I am an American who has lived in Norway for almost twenty years. I love Norway. There is much that is wonderful about it. But there are some aspects of it, generally institutional, that, when viewed through the eyes of an outsider, can seem, at best, bizarre and comical and, at worst, menacing and malignant.
This, as it happens, was the thrust of Lilyhammer, a terrific, hilarious TV series (2012-14) about Frank Tagliano, a New York mobster (played by Steven van Zandt), who is relocated by the Witness Protection Program to Lillehammer, Norway. In the series, which I reviewed three years ago, both Frank and the viewer are introduced to a wide range of Norwegian customs and cultural practices – ranging from the absurdly expensive and extensive preparation required to acquire a Norwegian driver’s license to dugnad, the tradition whereby people who rent apartments are expected to maintain the public spaces of the building in which they live (as well as its grounds).
Many of the practices Frank encounters come under the category of naive do-gooderism – such as the volunteer night patrols that are trained to respond to gangster criminality with “dialogue.” In one episode, the manager of a day-care center brainwashes small children with a puppet show about “Muriburiland,” an imaginary Communist utopia rich in solidarity and free of the evils of capitalism.

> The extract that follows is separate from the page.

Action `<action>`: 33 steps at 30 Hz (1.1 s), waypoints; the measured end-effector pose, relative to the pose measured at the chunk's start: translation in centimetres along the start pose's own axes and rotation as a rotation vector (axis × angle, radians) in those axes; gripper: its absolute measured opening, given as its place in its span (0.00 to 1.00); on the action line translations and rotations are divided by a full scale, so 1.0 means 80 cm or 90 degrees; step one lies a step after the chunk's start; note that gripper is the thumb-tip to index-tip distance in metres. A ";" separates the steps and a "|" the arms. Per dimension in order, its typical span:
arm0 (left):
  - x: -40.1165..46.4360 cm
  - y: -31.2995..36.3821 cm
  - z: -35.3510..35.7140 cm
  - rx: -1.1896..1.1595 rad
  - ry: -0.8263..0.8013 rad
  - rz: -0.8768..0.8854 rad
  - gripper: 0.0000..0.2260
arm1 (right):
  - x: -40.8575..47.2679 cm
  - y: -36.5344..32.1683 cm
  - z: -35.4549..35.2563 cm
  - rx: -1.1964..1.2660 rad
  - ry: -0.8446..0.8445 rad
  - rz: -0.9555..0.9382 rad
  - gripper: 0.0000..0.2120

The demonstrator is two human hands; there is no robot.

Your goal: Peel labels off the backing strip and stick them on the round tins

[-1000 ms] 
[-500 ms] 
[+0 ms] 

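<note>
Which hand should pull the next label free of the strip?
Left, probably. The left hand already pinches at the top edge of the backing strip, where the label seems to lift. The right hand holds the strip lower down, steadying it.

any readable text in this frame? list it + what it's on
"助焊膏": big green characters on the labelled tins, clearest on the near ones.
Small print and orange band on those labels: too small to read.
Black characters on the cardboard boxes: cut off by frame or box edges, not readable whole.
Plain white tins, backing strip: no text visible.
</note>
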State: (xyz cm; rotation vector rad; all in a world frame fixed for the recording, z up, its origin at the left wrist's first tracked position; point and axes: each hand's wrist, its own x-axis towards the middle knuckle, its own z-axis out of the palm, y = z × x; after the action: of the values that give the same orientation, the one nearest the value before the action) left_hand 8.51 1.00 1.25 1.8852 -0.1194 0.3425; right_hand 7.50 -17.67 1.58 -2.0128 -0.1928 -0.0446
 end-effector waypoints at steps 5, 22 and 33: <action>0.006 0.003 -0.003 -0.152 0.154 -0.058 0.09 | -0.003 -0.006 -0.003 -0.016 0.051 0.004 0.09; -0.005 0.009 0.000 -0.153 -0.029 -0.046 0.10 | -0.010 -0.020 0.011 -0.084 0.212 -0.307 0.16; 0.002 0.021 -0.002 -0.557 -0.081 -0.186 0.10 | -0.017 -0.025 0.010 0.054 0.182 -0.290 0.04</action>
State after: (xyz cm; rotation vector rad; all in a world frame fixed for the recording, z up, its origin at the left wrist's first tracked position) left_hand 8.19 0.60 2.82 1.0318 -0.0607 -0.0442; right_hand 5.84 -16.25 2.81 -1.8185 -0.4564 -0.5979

As I wrote in my review, Frank “even spends a few days in a Norwegian prison, which he finds surprisingly cushy (‘I should have been arrested a lot sooner!’) and where he and other inmates – and guards – are taught to play the recorder by a hippie lady.”
One institution Frank doesn’t experience is a Norwegian psychiatric ward – which is a shame, because Norway’s approach to mental illness would have made for one of the series’ more instructive episodes. In other countries, it’s understood that if somebody’s suffering from, say, bipolar disorder, he needs medication to keep from getting depressed (and potentially suicidal) as well as from becoming manic (which entails destructive conduct toward one’s family, friends, and finances, and which can also lead to suicide). It’s further understood in other countries that if a bipolar person goes off his meds and has a severe manic or depressive episode, he needs to be hospitalized, kept under lock and key, and medicated until he ceases to be a danger to himself and others.
In this as in so many other ways, however, Norway is special. Among psychologically healthy people, Norwegian law is very clear about who counts as an individual’s next of kin: for example, a spouse trumps a parent, an adult offspring trumps a sibling. But psychotics who are committed to psych wards are permitted to name their own “next of kin” – which has vital repercussions, because the persons treating a patient are only obliged to share information about his treatment and the current state of his health with the designated next of kin, and are prohibited by privacy laws from sharing such information with anyone else. So it is that a psychotic patient may, for example, name as his next of kin his mailman, his garbageman, some celebrity he’s never met, or the self-styled fortune teller in the hospital room next to his – thereby leaving his real next of kin entirely in the dark about how his treatment and condition.
Norway also has something called the “Control Commission” that wields immense power over the lives of mentally ill people and their loved ones. It is the commission, and only the commission, that can order a patient to be held against his will or to be released from commitment (calling “sectioning” in Britain). It also has the authority to determine the specific conditions of such patients’ hospitalization. The commission tends to consist primarily of lawyers and doctors, with a sprinkling of persons in other professions. It is sort of a modern-day Star Chamber whose decisions can only be overruled by a court.